HOW TO COMPLETE THIS TASK - Please keep to the lines below from the one with "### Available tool" through the one with "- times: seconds", and restate them word for word, ends included.

TASK INPUTS -
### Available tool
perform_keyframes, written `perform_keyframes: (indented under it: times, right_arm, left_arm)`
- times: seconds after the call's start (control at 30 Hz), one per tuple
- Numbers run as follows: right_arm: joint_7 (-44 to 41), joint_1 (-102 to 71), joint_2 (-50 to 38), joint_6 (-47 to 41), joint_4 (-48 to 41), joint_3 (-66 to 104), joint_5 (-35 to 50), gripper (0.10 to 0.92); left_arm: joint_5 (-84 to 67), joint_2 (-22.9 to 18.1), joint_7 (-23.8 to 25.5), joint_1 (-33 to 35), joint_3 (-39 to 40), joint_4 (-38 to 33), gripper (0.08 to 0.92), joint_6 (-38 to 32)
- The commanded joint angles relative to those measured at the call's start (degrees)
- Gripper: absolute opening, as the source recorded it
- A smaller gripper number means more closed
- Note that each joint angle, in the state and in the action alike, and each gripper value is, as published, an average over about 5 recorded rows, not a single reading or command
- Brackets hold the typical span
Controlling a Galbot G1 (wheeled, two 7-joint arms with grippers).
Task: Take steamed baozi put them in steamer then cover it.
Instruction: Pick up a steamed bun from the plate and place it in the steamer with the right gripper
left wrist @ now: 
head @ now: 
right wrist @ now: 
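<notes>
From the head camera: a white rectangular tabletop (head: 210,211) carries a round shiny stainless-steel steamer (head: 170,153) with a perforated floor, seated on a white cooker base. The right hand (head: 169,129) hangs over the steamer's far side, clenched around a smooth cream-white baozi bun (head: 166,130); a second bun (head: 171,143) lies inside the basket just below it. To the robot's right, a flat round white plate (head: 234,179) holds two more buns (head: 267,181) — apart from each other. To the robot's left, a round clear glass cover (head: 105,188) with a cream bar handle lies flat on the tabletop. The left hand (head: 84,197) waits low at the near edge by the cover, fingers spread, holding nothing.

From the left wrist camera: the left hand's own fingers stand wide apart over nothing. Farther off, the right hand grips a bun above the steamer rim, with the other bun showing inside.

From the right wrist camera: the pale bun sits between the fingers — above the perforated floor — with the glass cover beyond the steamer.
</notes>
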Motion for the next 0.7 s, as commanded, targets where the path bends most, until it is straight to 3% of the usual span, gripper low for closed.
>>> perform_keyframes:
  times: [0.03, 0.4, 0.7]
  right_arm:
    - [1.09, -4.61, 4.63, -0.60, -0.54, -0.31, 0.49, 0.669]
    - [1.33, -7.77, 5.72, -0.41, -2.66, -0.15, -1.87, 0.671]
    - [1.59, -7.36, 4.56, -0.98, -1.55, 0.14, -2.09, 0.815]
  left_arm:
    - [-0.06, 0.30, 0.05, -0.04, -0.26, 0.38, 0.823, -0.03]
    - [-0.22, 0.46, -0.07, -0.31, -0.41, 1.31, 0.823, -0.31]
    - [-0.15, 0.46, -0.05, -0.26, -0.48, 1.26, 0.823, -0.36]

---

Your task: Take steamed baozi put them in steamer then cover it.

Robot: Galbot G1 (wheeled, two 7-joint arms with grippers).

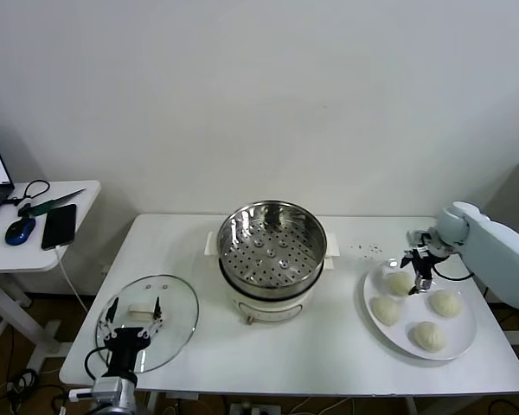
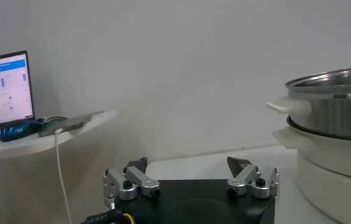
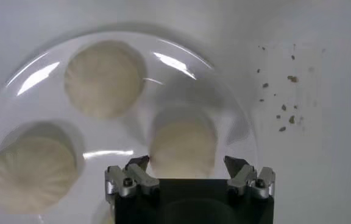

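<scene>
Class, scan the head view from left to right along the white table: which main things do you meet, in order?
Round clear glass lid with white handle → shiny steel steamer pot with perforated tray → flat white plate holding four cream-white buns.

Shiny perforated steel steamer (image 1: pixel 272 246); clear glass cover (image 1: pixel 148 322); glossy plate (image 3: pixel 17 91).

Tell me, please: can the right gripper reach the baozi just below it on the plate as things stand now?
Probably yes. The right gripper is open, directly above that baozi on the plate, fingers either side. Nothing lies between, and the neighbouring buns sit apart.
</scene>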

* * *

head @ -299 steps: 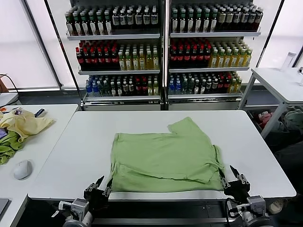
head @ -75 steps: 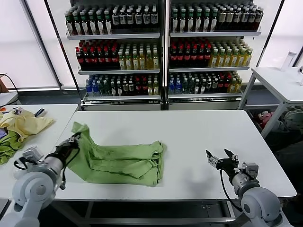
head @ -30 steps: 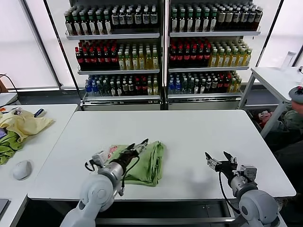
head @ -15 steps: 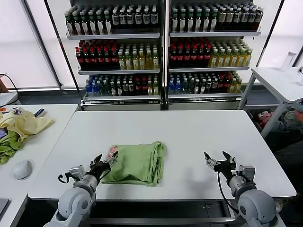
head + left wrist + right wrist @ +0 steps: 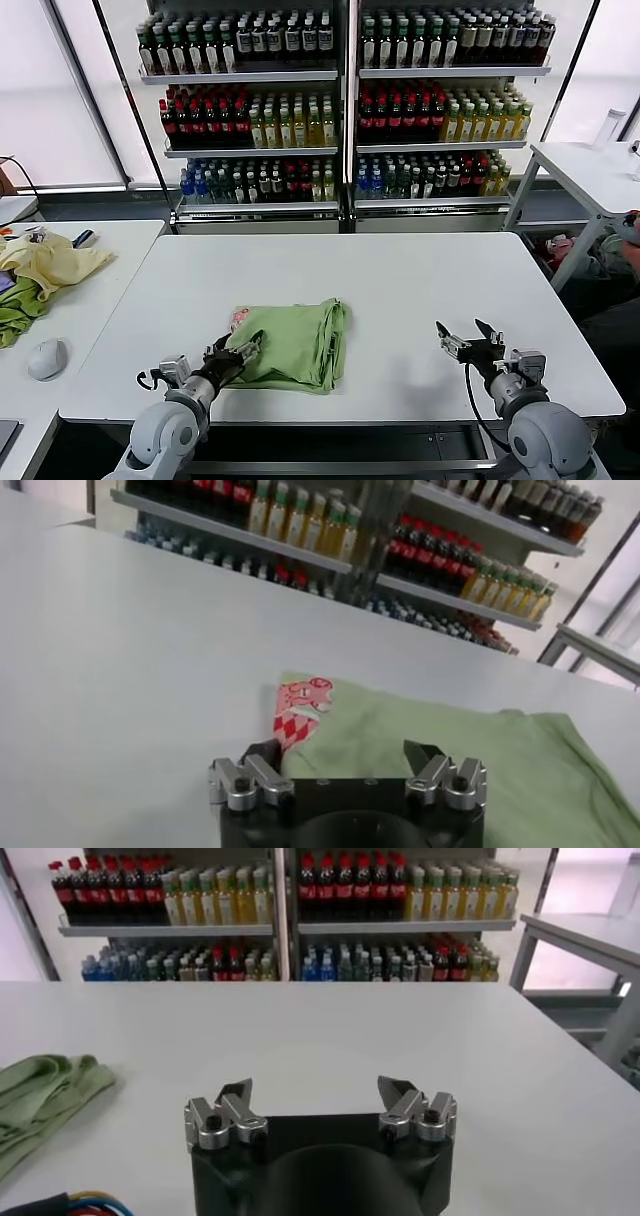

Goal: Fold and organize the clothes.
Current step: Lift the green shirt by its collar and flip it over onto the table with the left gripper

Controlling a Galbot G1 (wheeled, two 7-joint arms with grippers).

THE COMPLETED TASK -
### Available tool
perform_keyframes, written `perform_keyframes: (indented under it: times, right_arm, left_arm)`
- times: seconds after the call's start (control at 30 Hz), one per tuple

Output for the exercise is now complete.